Collected material ::
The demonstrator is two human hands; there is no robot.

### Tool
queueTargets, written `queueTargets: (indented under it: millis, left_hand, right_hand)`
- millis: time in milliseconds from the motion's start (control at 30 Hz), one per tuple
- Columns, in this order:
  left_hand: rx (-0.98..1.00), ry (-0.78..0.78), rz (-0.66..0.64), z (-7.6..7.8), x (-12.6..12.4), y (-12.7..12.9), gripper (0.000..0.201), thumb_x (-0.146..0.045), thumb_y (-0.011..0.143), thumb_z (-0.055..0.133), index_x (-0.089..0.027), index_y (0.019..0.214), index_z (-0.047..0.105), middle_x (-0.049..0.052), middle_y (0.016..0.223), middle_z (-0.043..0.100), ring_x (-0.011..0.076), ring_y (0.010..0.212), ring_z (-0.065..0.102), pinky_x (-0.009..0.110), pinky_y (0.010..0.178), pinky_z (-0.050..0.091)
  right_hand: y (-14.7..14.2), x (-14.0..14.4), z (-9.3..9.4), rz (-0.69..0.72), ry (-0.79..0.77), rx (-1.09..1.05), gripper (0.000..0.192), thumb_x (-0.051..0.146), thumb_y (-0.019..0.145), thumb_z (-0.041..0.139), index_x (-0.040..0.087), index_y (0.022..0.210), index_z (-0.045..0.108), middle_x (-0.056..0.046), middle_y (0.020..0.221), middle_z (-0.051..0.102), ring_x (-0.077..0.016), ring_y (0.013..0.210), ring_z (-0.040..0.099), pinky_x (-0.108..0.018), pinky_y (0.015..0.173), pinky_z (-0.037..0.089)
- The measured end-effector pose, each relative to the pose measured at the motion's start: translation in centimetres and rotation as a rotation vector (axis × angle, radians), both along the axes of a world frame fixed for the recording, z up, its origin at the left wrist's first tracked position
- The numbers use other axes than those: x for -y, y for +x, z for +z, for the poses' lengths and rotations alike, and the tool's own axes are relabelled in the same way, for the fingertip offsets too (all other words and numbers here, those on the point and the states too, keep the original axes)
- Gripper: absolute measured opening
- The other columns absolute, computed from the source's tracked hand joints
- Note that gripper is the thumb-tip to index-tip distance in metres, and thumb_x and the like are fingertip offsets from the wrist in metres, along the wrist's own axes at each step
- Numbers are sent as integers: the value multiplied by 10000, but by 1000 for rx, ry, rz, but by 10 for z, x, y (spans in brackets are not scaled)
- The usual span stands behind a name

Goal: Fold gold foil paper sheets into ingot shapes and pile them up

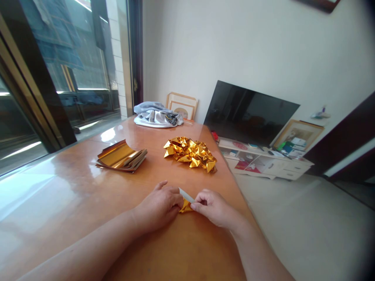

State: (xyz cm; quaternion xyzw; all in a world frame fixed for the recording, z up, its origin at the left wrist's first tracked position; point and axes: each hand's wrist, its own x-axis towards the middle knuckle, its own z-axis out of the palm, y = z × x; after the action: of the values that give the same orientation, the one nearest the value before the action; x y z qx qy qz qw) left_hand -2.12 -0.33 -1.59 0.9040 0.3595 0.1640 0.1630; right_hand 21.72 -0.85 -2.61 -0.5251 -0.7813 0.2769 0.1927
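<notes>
Between my hands a sheet of gold foil paper (185, 207) lies on the table, partly folded, with a pale strip of its other side showing. My left hand (165, 203) grips its left part, fingers bent over it. On the other side my right hand (209, 205) pinches the right edge between thumb and fingers. Beyond them sits a heap of folded gold foil pieces (190, 152) with pointed corners. A stack of flat gold foil sheets (121, 156), curling at the edges, lies farther left.
The glossy wooden table (158, 253) ends at a right edge close to my right arm. At its far end are a pile of folded cloth (158, 115) and framed pictures (183, 103). A television (249, 113) stands on a white cabinet (275, 166); glass doors (88, 70) are at left.
</notes>
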Motion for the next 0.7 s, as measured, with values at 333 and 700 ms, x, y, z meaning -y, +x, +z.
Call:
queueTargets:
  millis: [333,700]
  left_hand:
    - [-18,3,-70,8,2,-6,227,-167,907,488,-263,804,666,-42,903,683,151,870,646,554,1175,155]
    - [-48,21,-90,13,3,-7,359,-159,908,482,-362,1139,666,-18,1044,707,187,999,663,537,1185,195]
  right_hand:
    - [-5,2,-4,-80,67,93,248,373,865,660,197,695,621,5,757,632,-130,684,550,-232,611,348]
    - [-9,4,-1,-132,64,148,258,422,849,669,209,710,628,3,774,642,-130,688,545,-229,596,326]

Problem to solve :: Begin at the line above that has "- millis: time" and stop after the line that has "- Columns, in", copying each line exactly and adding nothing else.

Exercise solution ::
- millis: time in milliseconds from the motion's start (control at 30 Hz), one per tuple
- Columns, in this order:

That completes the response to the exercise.